# Halloween costumes?



## churchofsubgenius (Sep 8, 2008)

My wife and I are going as a Greek mythology couple I am going to be Pan (half man-half goat) and she is going to be Medusa.
The Medusa costume is fairly easy and open to interpretation (freaky gown, snakes in hair, eyes accented etc..)
The Pan costume is a going to be a little tough to make look right, not many people want to make furry pants, I am going for shape instead of hair (pads in pants to push thighs forward and calves back) for that goat backward leg look.
Then all you need is horns and a Pan flute (I also found a shearling vest at goodwill)
I will post pics when we get closer.....and no, I don't mind if anyone else uses the ideas unless you are planning on partying in the southeast Michigan burbs.


----------



## churchofsubgenius (Sep 8, 2008)

Hmmmm, can't find the dark and not very humorous Plug and Socket kit....maybe you could scorch the socket and melt half one one of the male plugs and go as a short that caused the fire in the orphanage that was later torn down and they built a mini-mall in it's place...now it's haunted by the ghost of the poor unwanted children who torment the patrons of the new TanFaster Salon.....always whispering "your going to burnnnnn"


----------



## dotty_sparkletoes (Sep 16, 2008)

What about a zombie bride and groom? You could make yur skin all green and have blood dribbling down your faces from eating your wedding brain cake!


----------



## HeatherEve1234 (Sep 5, 2008)

Hell boy and the fire girl? 

Twisted version of Beauty & the Beast? Him really ferocious, her torn to bits?

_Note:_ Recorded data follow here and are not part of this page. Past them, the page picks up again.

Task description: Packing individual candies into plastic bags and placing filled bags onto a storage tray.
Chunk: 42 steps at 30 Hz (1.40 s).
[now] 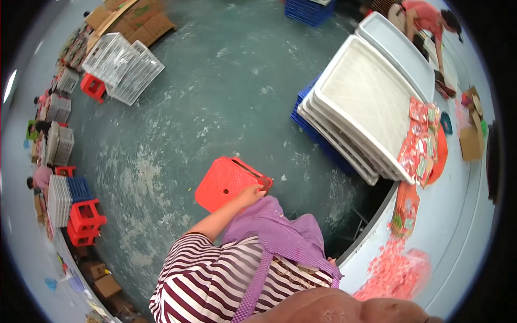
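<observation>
One red stool [215,182] is in front of you, its roughly square seat left of your purple apron [257,218]. Your left hand [252,195] grips its right-hand edge; a firm hold there should prevent twisting. The seat faces up and leftward, without a clear long axis. Your right hand [332,261], mostly hidden beside the worktop [441,215], can't be read.

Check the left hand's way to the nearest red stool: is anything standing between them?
Nothing visible does. The left hand is right at the red stool's right side, with no other thing between them. The apron bunches just on the near side of the hand, not in between.
</observation>
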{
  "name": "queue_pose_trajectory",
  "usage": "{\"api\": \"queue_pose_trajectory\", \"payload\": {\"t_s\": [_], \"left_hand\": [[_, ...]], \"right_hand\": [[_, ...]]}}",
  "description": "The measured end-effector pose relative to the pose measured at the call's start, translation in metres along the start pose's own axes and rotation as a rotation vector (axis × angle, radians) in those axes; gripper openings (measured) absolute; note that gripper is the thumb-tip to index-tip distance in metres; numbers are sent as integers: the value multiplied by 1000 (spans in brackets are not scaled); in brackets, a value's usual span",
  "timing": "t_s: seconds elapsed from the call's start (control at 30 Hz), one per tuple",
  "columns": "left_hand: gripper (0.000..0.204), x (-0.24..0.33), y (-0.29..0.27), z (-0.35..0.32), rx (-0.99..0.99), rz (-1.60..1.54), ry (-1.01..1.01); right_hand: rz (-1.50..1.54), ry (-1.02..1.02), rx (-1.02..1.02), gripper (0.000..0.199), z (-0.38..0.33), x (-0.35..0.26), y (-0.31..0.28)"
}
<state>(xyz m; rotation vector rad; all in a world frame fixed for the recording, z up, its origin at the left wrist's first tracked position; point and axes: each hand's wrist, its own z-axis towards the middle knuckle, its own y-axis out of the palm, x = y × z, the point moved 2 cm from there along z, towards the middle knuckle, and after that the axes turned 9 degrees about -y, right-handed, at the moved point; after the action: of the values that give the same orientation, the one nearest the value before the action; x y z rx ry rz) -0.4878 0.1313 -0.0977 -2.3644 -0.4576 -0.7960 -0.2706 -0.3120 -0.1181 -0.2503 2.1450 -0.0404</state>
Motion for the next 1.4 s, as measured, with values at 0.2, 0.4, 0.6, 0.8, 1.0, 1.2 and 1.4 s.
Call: {"api": "queue_pose_trajectory", "payload": {"t_s": [0.2, 0.4, 0.6, 0.8, 1.0, 1.2, 1.4], "left_hand": [[39, 23, 32, 12, -175, -47, 150], [37, 71, 65, 7, -417, 117, 242], [36, 73, 124, 10, -700, 623, 393], [45, 130, 168, -13, -748, 1218, 389], [53, 222, 202, -2, -554, 1487, 540], [43, 248, 255, 51, -857, 1758, 638], [25, 318, 276, 112, -1416, 1732, 627]], "right_hand": [[124, 35, 37, 32, -40, -32, 9], [94, 45, 189, 33, -78, -27, -11], [53, -26, 212, 32, -75, -44, -30], [-170, -305, -11, 20, -19, -94, -17], [-247, -614, -138, 18, 32, -117, 29], [-291, -553, -152, 27, 101, -80, 78], [-404, -69, 36, 42, 169, 23, 139]]}}
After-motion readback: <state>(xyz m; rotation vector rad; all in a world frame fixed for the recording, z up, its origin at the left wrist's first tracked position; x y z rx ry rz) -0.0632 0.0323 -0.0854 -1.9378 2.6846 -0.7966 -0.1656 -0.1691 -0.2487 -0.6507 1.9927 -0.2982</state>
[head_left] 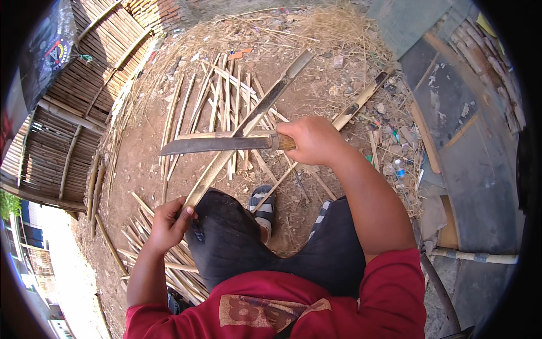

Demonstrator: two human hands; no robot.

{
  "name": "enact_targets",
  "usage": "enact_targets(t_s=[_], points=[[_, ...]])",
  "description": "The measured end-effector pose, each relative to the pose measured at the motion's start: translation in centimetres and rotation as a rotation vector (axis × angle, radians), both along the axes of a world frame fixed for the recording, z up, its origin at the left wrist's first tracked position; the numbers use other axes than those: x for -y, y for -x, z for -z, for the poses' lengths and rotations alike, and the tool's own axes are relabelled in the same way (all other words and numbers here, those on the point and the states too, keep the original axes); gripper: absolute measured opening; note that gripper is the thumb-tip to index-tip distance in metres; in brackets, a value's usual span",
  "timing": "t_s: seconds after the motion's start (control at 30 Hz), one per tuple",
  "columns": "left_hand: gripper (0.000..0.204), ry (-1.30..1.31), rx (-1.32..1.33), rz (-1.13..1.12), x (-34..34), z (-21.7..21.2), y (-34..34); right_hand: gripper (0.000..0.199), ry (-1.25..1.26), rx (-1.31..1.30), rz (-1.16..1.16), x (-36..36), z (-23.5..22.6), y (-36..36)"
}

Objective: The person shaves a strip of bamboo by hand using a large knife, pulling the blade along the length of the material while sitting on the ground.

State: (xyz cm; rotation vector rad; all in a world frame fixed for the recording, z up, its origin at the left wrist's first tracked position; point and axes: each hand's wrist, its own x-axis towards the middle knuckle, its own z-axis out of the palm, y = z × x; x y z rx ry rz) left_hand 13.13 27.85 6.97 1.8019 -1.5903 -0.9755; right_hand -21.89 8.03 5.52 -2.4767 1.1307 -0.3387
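My left hand (171, 222) is closed around the near end of a long split bamboo piece (210, 174), hollow side up, beside my left knee. The piece slants away to the upper right. In my right hand (314, 140) is a machete (212, 145), gripped by its wooden handle (287, 142). Its dark, broad blade points left and crosses over the bamboo; whether the two touch I cannot tell. A pale strip (226, 135) runs along the blade's far side, and what supports it is unclear.
Bamboo strips (226, 101) lie scattered on the dirt ahead, with another pile (175, 268) at my left. Another split bamboo length (361, 100) lies to the right. Dark sheets (474, 175) line the right side; a bamboo slat panel (51, 150) stands left. Litter and dry straw (333, 25) lie farther off.
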Motion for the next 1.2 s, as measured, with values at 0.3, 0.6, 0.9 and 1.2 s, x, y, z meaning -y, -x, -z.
enact_targets(t_s=[0.3,0.6,0.9,1.2], points=[[0.020,0.419,0.667,0.164,1.9,0.8,1.2,0.048,-0.076,0.113,0.218,2.7,2.0,3.6],[0.024,0.505,0.720,0.168,1.6,0.4,2.0,0.051,-0.145,0.389,0.295,3.8,3.0,3.7],[0.018,0.332,0.518,0.160,1.5,0.3,2.5,0.054,-0.088,0.073,0.115,2.4,1.5,1.5],[0.011,0.282,0.439,0.084,1.5,-0.4,2.6,0.049,0.036,0.024,0.018,1.1,1.1,0.6]])
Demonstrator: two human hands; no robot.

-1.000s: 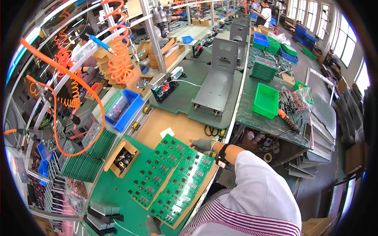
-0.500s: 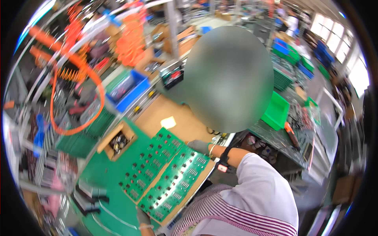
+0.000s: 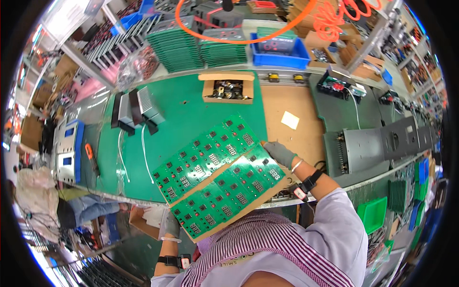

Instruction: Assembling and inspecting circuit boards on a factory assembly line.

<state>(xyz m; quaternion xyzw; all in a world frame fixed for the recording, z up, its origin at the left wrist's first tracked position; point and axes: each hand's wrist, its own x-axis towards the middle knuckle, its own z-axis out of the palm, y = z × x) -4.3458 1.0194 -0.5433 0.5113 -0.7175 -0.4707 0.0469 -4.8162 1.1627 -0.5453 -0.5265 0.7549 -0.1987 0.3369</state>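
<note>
The view has swung left, so the bench now runs across the picture, bringing in blue-edged silver panels, an orange-handled tool and someone's jeans. The two green circuit-board panels have turned askew, their left end now past the bench's near edge; the left hand's strapped forearm has come into sight.

Most of the cardboard sheet is hidden from us beneath two circuit boards, whose finest details are too tiny for us to tell. At the sheet's left corner, we lose the left hand's fingers; at its right edge, we cannot see whether the right hand reaches underneath. Near the table's far edge, the small parts in the box blur together. The picture's top edge cuts off an orange hose.
</note>
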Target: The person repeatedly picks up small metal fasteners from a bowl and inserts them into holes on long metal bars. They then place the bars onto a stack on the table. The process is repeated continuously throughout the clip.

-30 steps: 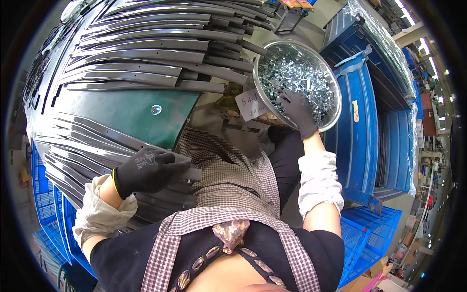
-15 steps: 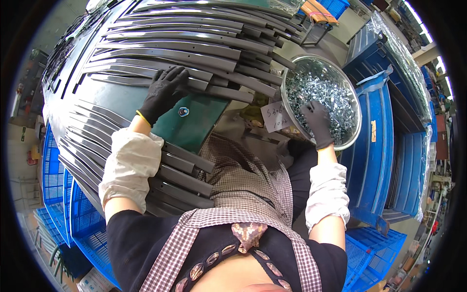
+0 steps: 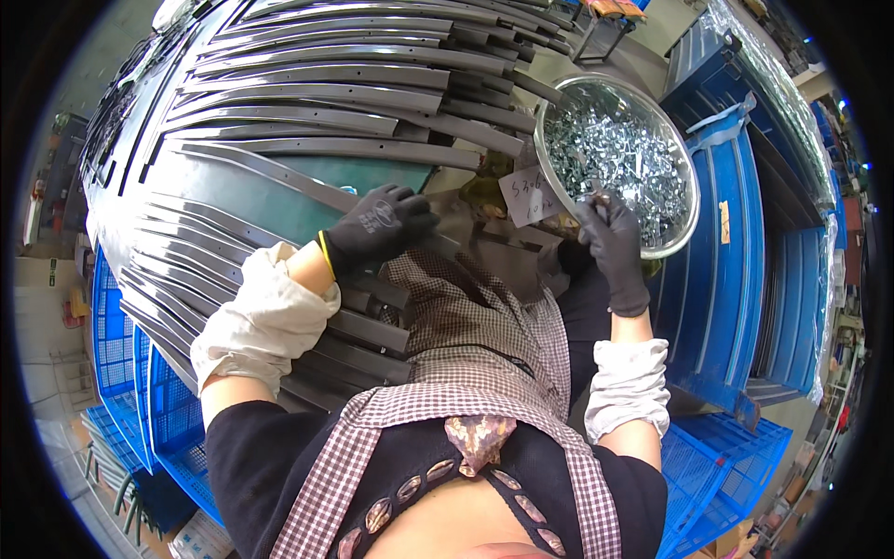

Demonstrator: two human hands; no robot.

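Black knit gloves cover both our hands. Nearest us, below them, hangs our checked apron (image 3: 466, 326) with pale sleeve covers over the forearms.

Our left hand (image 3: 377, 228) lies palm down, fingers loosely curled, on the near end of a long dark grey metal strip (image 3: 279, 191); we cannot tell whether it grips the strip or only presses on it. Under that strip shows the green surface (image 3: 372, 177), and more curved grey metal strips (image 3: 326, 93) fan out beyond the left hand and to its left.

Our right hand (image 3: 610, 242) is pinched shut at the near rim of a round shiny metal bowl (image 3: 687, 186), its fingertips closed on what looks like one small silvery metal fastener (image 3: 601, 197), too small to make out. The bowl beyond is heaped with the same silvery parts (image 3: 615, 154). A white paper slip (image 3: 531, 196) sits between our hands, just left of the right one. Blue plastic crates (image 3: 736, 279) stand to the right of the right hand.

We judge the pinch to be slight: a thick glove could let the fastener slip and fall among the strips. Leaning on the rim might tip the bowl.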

Doctor and Plastic Surgery patient - he has scrubs, mask, cap (possibly bloody, and with fake money coming out his ass?) she has distorted features, and is marked for more surgery (just draw on like they do before you go in - the circles, dotted lines), maybe bloody too?


----------



## churchofsubgenius (Sep 8, 2008)

HeatherEve1234 said:


> Doctor and Plastic Surgery patient - he has scrubs, mask, cap (possibly bloody, and with fake money coming out his ass?) she has distorted features, and is marked for more surgery (just draw on like they do before you go in - the circles, dotted lines), maybe bloody too?



Ooohhhh, I like this one...you could toss in huge fake boobs and wax lips for the win. (how can you go wrong with huge fake boobs)


----------



## freudstein (Aug 9, 2007)

How about Chucky and Tiffany?


----------



## The Real Joker (Sep 8, 2008)

I like the Hellboy and Liz (fire girl) idea, myself.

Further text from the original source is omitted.